ZYDERM™ must not be implanted into blood vessels. Collagen can initiate platelet aggregation and implantation of ZYDERM™ into dermal vessels may cause vascular occlusion, infarction or embolic phenomena.

Use of ZYDERM™ 1 collagen implant in an individual patient should be limited to 30mL over a one year period. Use of ZYDERM™ 2 collagen implant in an individual patient should be limited to 15mL over a one-year period. The combination of these products or in conjunction with ZYPLAST™ in an individual patient should be limited to 30mL over a one-year period. The safety of injecting greater amounts on an annual basis has not been established.

Injectable bovine collagen should be used with caution in patients who are atopic or have a history of allergies. This class of patient has a greater potential of ultimately exhibiting an allergic reaction to bovine collagen than do other patients.

The safety of ZYDERM™ for use during pregnancy or in infants and children has not been established.

Adverse Effects

Adverse reactions have occurred in approximately 3% of patients.

Transient or minimal swelling, mild redness and discomfort will probably occur at the implant site immediately following implantation. Increasing discomfort or swelling, or spreading redness should be brought immediately to the physician's attention.

On occasion, transient painless bruising or discolouration has been noted to develop at one or more of the implantation sites. Resolution has always been spontaneous.

Fewer than 1% of patients receiving injectable collagen implants have at some time reported an intermittent swelling response, involving moderate induration at the implant site and oedema within the surrounding tissues. In some cases, these responses have been found to be associated with antibodies to bovine collagen. At times this has been accompanied by mild pruritus or minimal transient erythema. These reactions may last only a few hours and are usually associated with causes of peripheral vasodilatation such as consumption of alcohol, prolonged exposure to sun and/or heat, exercise and flare-ups of hay fever and other causes of nasal and sinus congestion. To date, these reactions have been self-limiting and have not been shown to affect adversely the long-term success of injectable collagen implant corrections, although they may persist throughout the life of the implant.

Persistent swelling and scarring associated with injectable collagen implantation may occur despite a four week problem-free interval after the test dose.

Sensitisation reactions to injectable collagen implants have occurred in 1-2% of treated patients. Most reactions have been of a hypersensitivity nature and have consisted of erythema, swelling, induration and/or urticaria at implantation sites. Often these reactions have occurred following an unrecognised or unreported positive collagen skin test.

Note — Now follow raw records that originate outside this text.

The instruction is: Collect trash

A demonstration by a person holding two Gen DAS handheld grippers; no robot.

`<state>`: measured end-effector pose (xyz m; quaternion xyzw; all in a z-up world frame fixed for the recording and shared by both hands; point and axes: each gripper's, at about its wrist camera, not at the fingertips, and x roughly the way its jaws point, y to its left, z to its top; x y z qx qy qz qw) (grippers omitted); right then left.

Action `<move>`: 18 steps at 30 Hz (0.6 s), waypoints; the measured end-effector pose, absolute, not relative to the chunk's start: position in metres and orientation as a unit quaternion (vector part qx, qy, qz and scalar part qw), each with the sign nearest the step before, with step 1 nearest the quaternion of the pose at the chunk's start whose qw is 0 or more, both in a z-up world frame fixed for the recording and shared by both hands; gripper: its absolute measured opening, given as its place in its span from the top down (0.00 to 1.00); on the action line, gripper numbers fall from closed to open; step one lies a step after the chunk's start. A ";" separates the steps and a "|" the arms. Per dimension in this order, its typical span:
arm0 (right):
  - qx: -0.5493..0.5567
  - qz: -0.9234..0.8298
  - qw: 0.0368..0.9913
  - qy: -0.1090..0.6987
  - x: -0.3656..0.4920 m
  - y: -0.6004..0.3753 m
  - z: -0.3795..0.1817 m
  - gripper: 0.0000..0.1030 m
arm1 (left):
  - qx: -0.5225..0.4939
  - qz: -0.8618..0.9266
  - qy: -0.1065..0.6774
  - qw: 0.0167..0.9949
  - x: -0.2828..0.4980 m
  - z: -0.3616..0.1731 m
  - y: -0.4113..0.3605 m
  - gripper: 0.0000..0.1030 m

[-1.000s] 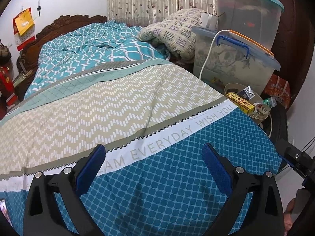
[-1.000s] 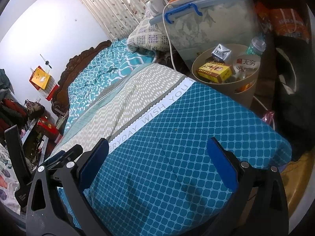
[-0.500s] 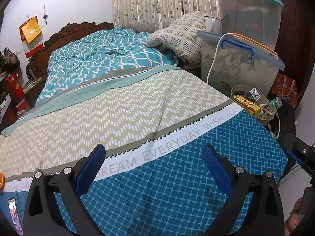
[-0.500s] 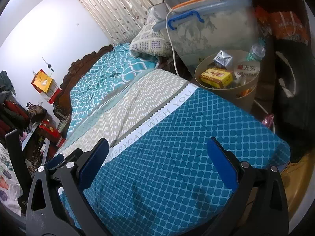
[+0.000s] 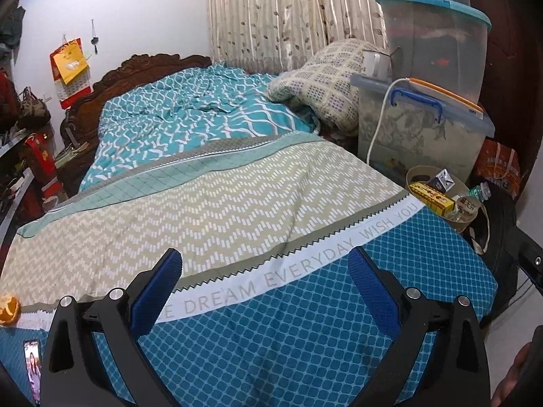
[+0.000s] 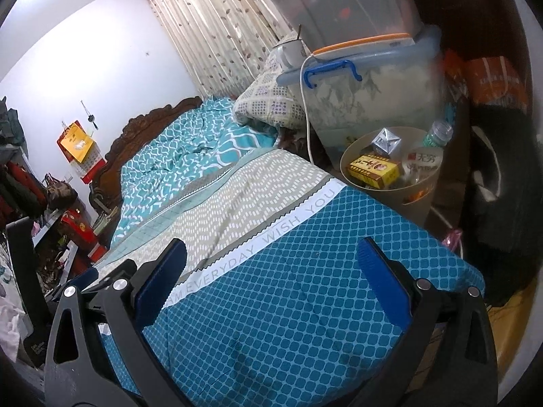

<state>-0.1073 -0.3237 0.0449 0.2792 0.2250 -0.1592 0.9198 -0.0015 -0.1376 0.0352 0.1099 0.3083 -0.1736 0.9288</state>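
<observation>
Both grippers hang over the foot of the bed [image 5: 305, 322], empty; the left gripper [image 5: 266, 271] has its blue pads spread wide, and so has the right gripper [image 6: 271, 261]; an orange peel [image 5: 8, 308] lies on the cover far left of the left gripper, a phone [image 5: 32, 369] just below it; ahead and right of the right gripper stands the bin [image 6: 420, 200], already holding a yellow box [image 6: 373, 168].

Left wrist view: low over the foot of the bed [image 5: 237, 203], facing the headboard [image 5: 149, 68] at 11 o'clock, bin [image 5: 437, 196] at 2 o'clock

Right wrist view: nearer that bin [image 6: 390, 166], angled more rightward; both share bed [image 6: 271, 271], bin, storage box [image 6: 373, 91]
</observation>
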 end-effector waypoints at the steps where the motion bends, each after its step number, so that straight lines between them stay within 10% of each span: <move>1: 0.280 -0.159 0.919 0.226 -0.107 -0.324 0.045 0.03 | 0.109 -0.173 0.307 0.930 -0.002 0.036 -0.136 0.08; 18: 0.276 -0.150 0.924 0.218 -0.114 -0.312 0.053 0.03 | 0.123 -0.133 0.267 0.947 -0.019 0.055 -0.126 0.08</move>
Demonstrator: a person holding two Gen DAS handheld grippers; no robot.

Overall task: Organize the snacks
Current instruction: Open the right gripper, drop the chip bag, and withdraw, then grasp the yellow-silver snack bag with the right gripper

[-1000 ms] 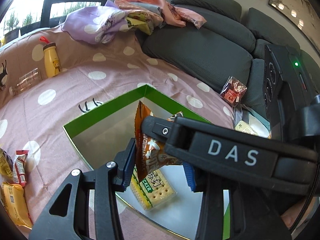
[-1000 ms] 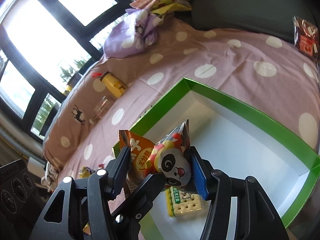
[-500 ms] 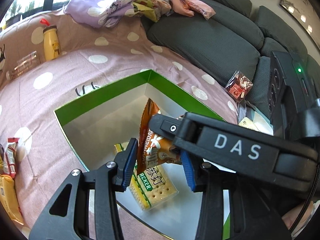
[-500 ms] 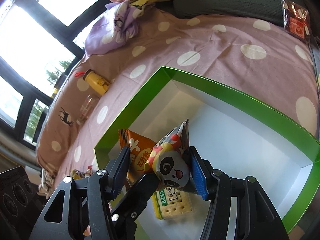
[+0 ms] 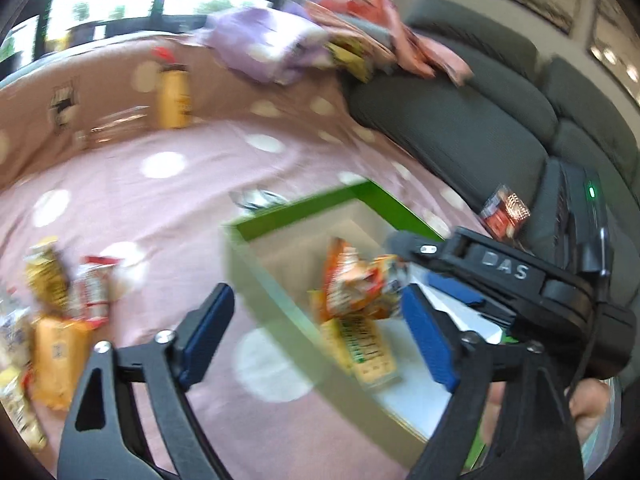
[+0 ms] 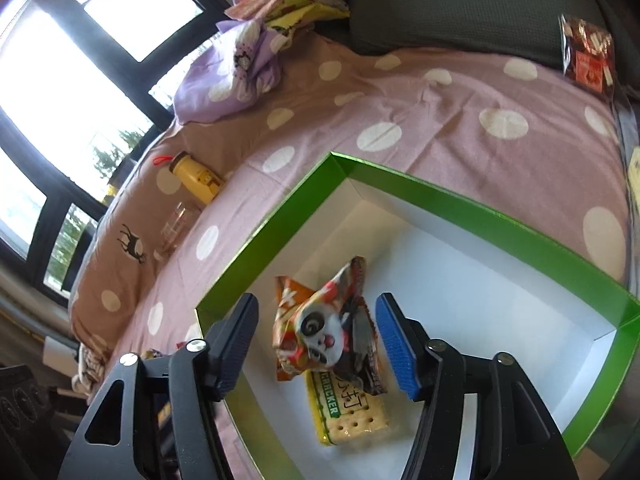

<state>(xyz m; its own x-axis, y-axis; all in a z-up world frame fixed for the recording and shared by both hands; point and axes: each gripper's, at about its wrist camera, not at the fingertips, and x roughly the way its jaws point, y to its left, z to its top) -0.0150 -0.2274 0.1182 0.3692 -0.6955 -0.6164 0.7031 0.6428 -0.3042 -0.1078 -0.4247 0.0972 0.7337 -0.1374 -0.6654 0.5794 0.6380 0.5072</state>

Most of the remaining responses occurred in patients who became sensitised to injectable collagen implants at some point during their course of treatment. Approximately 80% of these reactions occur within four weeks following the sensitising dose.

Typically, allergic reactions persist between one and nine months, with an average duration of four months. These reactions may be intermittent or continuous in nature. In rare instances, reactions have resolved in one or two weeks or have persisted for more than one year. Although several forms of therapy (antihistamines; oral, topical and intralesional steroids) have been tried, they usually resulted in only temporary improvement. In most cases, time has proved to be the determining factor in the resolution of these reactions. In rare instances, patients have been left with residual firmness at the site of a resolved adverse reaction.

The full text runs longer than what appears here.